Moses und Aron has its roots in Schoenberg's earlier agitprop play, Der biblische Weg (The Biblical Way, 1926–27), a response in dramatic form to the growing anti-Jewish movements in the German-speaking world after 1848 and a deeply personal expression of his own "Jewish identity" crisis. The latter began with a face-to-face encounter with anti-Semitic agitation at Mattsee, near Salzburg, during the summer of 1921, when he was forced to leave the resort because he was a Jew, although he had converted to Protestantism in 1898. It was a traumatic experience to which Schoenberg would frequently refer, and of which a first mention appears in a letter addressed to Wassily Kandinsky (April 1923): "I have at last learnt the lesson that has been forced upon me this year, and I shall never forget it. It is that I am not a German, not a European, indeed perhaps scarcely even a human being (at least, the Europeans prefer the worst of their race to me), but that I am a Jew."
Schoenberg's statement echoed that of Gustav Mahler, a convert to Catholicism, some years earlier: "I am thrice homeless: as a Bohemian among Austrians, as an Austrian among the Germans, and as a Jew throughout the entire world. I am an intruder everywhere, welcome nowhere."
The Mattsee experience was destined to change the course of Schoenberg's life and to influence his musical creativity, leading him first to write Der Biblische Weg, in which the central protagonist Max Aruns (Moses-Aaron) is partially modelled on Theodor Herzl, the founder of modern political Zionism; then to proclaim in Moses und Aron his uncompromising monotheistic creed; and finally, upon his official return to Judaism in 1933, to embark for more than a decade on a relentless mission to save European Jewry from impending doom. Der Biblische Weg should be considered as both a personal and political play. Moses, at the center of the biblical Exodus story, had become from the time of Heinrich Heine to that of Herzl and Schoenberg, the ideal incarnation of a national and spiritual redeemer.
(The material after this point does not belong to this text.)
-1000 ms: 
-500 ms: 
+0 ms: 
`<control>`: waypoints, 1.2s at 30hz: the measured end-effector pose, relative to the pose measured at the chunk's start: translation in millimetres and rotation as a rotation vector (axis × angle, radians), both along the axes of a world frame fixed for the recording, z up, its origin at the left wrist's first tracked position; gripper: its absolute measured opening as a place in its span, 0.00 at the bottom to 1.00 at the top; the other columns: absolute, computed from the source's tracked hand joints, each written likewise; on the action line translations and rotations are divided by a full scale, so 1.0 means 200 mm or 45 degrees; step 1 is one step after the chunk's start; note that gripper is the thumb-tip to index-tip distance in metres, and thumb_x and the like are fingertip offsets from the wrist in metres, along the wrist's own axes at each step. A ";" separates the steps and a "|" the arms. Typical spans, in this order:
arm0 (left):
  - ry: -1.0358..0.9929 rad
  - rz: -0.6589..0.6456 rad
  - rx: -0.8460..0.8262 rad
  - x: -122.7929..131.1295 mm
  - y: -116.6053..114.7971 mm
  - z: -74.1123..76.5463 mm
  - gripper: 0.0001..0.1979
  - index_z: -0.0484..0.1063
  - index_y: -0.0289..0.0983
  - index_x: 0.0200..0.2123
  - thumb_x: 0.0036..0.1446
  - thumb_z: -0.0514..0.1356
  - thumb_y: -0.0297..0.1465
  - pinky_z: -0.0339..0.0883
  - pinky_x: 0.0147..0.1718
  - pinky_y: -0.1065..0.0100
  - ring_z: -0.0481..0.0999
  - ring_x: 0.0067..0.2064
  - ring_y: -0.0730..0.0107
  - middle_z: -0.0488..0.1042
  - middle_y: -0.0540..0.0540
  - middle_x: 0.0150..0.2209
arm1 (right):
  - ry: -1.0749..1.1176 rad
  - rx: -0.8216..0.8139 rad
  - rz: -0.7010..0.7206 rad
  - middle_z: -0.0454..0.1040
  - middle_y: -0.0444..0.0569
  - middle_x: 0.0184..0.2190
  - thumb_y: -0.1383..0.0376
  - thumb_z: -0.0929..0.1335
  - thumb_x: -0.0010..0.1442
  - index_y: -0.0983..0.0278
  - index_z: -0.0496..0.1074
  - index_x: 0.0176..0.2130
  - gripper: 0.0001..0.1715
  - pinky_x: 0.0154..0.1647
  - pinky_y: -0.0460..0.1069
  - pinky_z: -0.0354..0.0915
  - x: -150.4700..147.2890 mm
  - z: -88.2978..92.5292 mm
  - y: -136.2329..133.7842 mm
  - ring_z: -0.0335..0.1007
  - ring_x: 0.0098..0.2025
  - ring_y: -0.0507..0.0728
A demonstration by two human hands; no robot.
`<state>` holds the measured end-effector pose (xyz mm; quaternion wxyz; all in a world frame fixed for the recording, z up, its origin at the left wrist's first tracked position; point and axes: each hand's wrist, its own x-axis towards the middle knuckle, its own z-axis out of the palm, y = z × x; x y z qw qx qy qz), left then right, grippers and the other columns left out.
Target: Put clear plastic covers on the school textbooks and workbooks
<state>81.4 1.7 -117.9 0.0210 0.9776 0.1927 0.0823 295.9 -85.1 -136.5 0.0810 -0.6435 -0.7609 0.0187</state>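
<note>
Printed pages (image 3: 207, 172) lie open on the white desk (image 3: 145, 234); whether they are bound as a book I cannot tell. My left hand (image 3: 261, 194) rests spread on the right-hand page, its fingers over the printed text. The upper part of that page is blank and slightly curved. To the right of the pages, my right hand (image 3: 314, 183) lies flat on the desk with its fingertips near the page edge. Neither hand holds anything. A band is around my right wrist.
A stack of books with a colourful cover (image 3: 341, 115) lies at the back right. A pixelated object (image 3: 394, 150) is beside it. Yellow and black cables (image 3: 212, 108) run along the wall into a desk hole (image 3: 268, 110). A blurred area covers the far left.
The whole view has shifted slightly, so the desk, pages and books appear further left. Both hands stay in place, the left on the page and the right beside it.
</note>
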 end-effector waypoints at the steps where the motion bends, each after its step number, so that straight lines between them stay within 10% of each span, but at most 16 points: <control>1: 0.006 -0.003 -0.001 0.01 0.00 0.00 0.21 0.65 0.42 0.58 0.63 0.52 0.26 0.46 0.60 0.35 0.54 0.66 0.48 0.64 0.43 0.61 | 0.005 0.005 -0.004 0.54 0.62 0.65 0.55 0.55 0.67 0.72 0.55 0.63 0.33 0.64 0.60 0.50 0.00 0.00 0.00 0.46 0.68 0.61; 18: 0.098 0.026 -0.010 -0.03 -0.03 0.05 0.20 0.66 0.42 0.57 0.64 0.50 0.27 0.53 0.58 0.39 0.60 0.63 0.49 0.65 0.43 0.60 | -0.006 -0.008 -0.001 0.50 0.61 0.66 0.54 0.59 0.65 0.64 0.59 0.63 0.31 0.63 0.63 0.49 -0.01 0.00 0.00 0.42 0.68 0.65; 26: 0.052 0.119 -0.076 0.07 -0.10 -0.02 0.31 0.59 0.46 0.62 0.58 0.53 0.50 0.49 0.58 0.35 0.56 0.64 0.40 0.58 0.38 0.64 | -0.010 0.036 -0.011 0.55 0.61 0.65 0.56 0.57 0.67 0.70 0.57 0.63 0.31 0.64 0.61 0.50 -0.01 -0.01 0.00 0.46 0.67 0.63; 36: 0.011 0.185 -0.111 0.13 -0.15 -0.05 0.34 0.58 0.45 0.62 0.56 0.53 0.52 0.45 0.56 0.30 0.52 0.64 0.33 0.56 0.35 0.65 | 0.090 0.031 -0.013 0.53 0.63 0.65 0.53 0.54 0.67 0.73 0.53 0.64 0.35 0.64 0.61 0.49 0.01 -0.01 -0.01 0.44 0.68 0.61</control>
From the sketchy outline of the play (1926) to its final version (1927) and to the inception of Moses und Aron as an oratorio (1928), it then became an opera, and the first two acts were composed between 1930 and 1932. Schoenberg often stated his intention to complete the work but composed only a few sketches for Act 3. Despite its unfinished status, it is widely regarded as Schoenberg's masterpiece.
Schoenberg's title may have omitted an "A" in Aaron's name because the composer was severely superstitious about the number 13; "Moses und Aaron" has 13 letters.
Zoltán Kocsis (Hungarian conductor, composer and pianist) had received permission from Schoenberg's heirs in 2009 to complete the last act. His version was premiered in concert at Budapest on 16 January 2010.